_Work to be completed_
If a line holds an image, leave the image out; write out everything else in the records exactly.
------------------------------------------------------------------------
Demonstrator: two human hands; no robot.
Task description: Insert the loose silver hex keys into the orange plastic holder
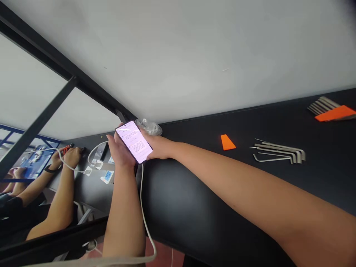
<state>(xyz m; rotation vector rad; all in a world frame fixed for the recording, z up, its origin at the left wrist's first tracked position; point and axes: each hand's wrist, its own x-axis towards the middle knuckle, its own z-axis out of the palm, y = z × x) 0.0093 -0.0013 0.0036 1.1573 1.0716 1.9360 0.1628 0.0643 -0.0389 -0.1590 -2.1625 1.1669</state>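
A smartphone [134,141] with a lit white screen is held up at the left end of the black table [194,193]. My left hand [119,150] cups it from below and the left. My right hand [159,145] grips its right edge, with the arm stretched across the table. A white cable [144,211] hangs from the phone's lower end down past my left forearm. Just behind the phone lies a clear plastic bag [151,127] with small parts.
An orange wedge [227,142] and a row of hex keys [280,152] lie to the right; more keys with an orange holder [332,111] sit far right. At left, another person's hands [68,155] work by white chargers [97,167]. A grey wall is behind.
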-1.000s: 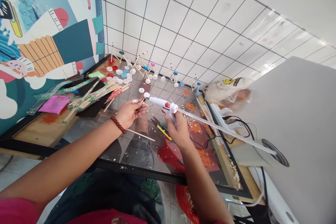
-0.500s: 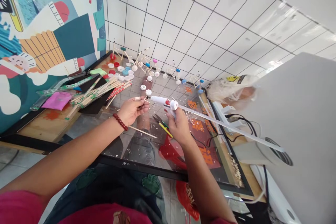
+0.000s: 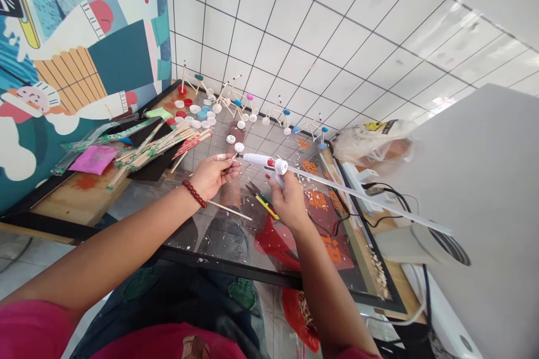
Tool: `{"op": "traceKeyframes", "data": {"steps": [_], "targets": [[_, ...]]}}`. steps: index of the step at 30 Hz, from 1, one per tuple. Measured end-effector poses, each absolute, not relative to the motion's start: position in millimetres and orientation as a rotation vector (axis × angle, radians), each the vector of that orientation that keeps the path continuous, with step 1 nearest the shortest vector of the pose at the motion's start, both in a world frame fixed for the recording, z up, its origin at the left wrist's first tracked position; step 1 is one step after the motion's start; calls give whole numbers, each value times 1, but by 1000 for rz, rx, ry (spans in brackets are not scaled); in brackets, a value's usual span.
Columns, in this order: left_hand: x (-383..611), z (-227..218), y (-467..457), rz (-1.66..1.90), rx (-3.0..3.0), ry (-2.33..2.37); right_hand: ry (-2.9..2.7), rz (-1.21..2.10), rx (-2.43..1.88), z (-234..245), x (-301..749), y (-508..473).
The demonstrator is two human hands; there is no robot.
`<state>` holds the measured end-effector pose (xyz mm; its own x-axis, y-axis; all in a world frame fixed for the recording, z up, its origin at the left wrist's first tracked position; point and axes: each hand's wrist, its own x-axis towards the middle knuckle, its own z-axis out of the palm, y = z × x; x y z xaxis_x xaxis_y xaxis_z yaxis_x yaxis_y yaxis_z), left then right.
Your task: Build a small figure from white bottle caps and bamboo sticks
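My right hand (image 3: pixel 288 199) is wrapped round the handle of a white glue gun (image 3: pixel 261 161), its nozzle pointing left. A long clear glue stick (image 3: pixel 362 197) sticks out of the gun's back end. My left hand (image 3: pixel 219 175), with a red bead bracelet at the wrist, pinches a small wooden stick (image 3: pixel 234 157) right at the nozzle; most of the stick is hidden by the fingers. Just beyond the nozzle lie two white bottle caps, the nearer cap (image 3: pixel 239 147) and the farther cap (image 3: pixel 231 139). Below the gun rest yellow-handled snips (image 3: pixel 266 206) and a loose wooden stick (image 3: pixel 229 210).
Bundled chopsticks (image 3: pixel 151 151), a pink packet (image 3: pixel 93 159) and loose caps (image 3: pixel 195 108) lie at the left. Several stick-and-cap models (image 3: pixel 248 104) line the back by the tiled wall. A power strip (image 3: pixel 360 182) and a plastic bag (image 3: pixel 374 143) stand at the right.
Both hands keep nearly the same pose, the stick still at the nozzle. The whole view has shifted very slightly.
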<state>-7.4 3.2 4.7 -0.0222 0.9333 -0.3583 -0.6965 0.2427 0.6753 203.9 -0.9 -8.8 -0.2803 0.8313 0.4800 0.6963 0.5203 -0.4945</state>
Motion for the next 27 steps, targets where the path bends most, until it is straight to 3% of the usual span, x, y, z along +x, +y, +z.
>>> {"op": "traceKeyframes", "data": {"steps": [27], "targets": [[-8, 1, 3, 1334, 329, 870, -2066, 182, -1260, -5, 205, -1]]}}
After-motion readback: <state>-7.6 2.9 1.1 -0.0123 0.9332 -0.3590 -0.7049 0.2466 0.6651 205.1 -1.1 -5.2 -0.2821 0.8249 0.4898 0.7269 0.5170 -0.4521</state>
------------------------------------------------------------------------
_Result_
Demonstrator: two human hands; no robot.
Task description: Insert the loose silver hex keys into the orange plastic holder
<state>(xyz m; rotation vector rad; all in a world frame fixed for the recording, z up, its origin at the left wrist's first tracked position; point and axes: each hand's wrist, its own x-axis towards the middle knuckle, its own z-axis out of the palm, y = z × x) 0.0093 -0.0013 0.0036 1.1573 1.0716 1.9360 0.1628 0.0643 -0.0389 -0.1590 -2.1625 1.1669</state>
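A smartphone [134,141] with a lit white screen is held up at the left end of the black table [194,193]. My left hand [119,150] cups it from below and the left. My right hand [159,145] grips its right edge, with the arm stretched across the table. A white cable [144,211] hangs from the phone's lower end down past my left forearm. Just behind the phone lies a clear plastic bag [151,127] with small parts.
An orange wedge [227,142] and a row of hex keys [280,152] lie to the right; more keys with an orange holder [332,111] sit far right. At left, another person's hands [68,155] work by white chargers [97,167]. A grey wall is behind.
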-1.000s: 
-0.500s: 
+0.000s: 
Tool: `{"op": "traceKeyframes", "data": {"steps": [_], "targets": [[_, ...]]}}`. steps: index of the step at 30 Hz, from 1, one per tuple. Measured end-effector poses, each absolute, not relative to the motion's start: position in millimetres and orientation as a rotation vector (axis × angle, radians), each the vector of that orientation that keeps the path continuous, with step 1 nearest the shortest vector of the pose at the motion's start, both in a world frame fixed for the recording, z up, its origin at the left wrist's first tracked position; step 1 is one step after the motion's start; calls give whole numbers, each value times 1, but by 1000 for rz, rx, ry (spans in brackets are not scaled); in brackets, a value's usual span.
Columns, in this order: left_hand: x (-383..611), z (-227..218), y (-467..457), rz (-1.66..1.90), rx (-3.0..3.0), ry (-2.33..2.37); right_hand: ry (-2.9..2.7), rz (-1.21..2.10), rx (-2.43..1.88), z (-234..245), x (-301..749), y (-508..473).
The demonstrator is two human hands; there is no robot.
`<state>` holds the measured end-effector pose (xyz mm; its own x-axis, y-axis; all in a world frame fixed for the recording, z up, its origin at the left wrist's first tracked position; point and axes: each hand's wrist, its own x-axis towards the middle knuckle, its own z-axis out of the palm, y = z × x; x y z xaxis_x xaxis_y xaxis_z yaxis_x yaxis_y yaxis_z), left then right.
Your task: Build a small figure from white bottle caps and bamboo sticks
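My right hand (image 3: pixel 288 199) is wrapped round the handle of a white glue gun (image 3: pixel 261 161), its nozzle pointing left. A long clear glue stick (image 3: pixel 362 197) sticks out of the gun's back end. My left hand (image 3: pixel 219 175), with a red bead bracelet at the wrist, pinches a small wooden stick (image 3: pixel 234 157) right at the nozzle; most of the stick is hidden by the fingers. Just beyond the nozzle lie two white bottle caps, the nearer cap (image 3: pixel 239 147) and the farther cap (image 3: pixel 231 139). Below the gun rest yellow-handled snips (image 3: pixel 266 206) and a loose wooden stick (image 3: pixel 229 210).
Bundled chopsticks (image 3: pixel 151 151), a pink packet (image 3: pixel 93 159) and loose caps (image 3: pixel 195 108) lie at the left. Several stick-and-cap models (image 3: pixel 248 104) line the back by the tiled wall. A power strip (image 3: pixel 360 182) and a plastic bag (image 3: pixel 374 143) stand at the right.
Both hands keep nearly the same pose, the stick still at the nozzle. The whole view has shifted very slightly.
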<state>-7.4 3.2 4.7 -0.0222 0.9333 -0.3583 -0.6965 0.2427 0.6753 203.9 -0.9 -8.8 -0.2803 0.8313 0.4800 0.6963 0.5203 -0.4945</state>
Motion for the next 27 steps, targets where the path bends most, until it is straight to 3% of the usual span, x, y, z along +x, +y, +z.
>>> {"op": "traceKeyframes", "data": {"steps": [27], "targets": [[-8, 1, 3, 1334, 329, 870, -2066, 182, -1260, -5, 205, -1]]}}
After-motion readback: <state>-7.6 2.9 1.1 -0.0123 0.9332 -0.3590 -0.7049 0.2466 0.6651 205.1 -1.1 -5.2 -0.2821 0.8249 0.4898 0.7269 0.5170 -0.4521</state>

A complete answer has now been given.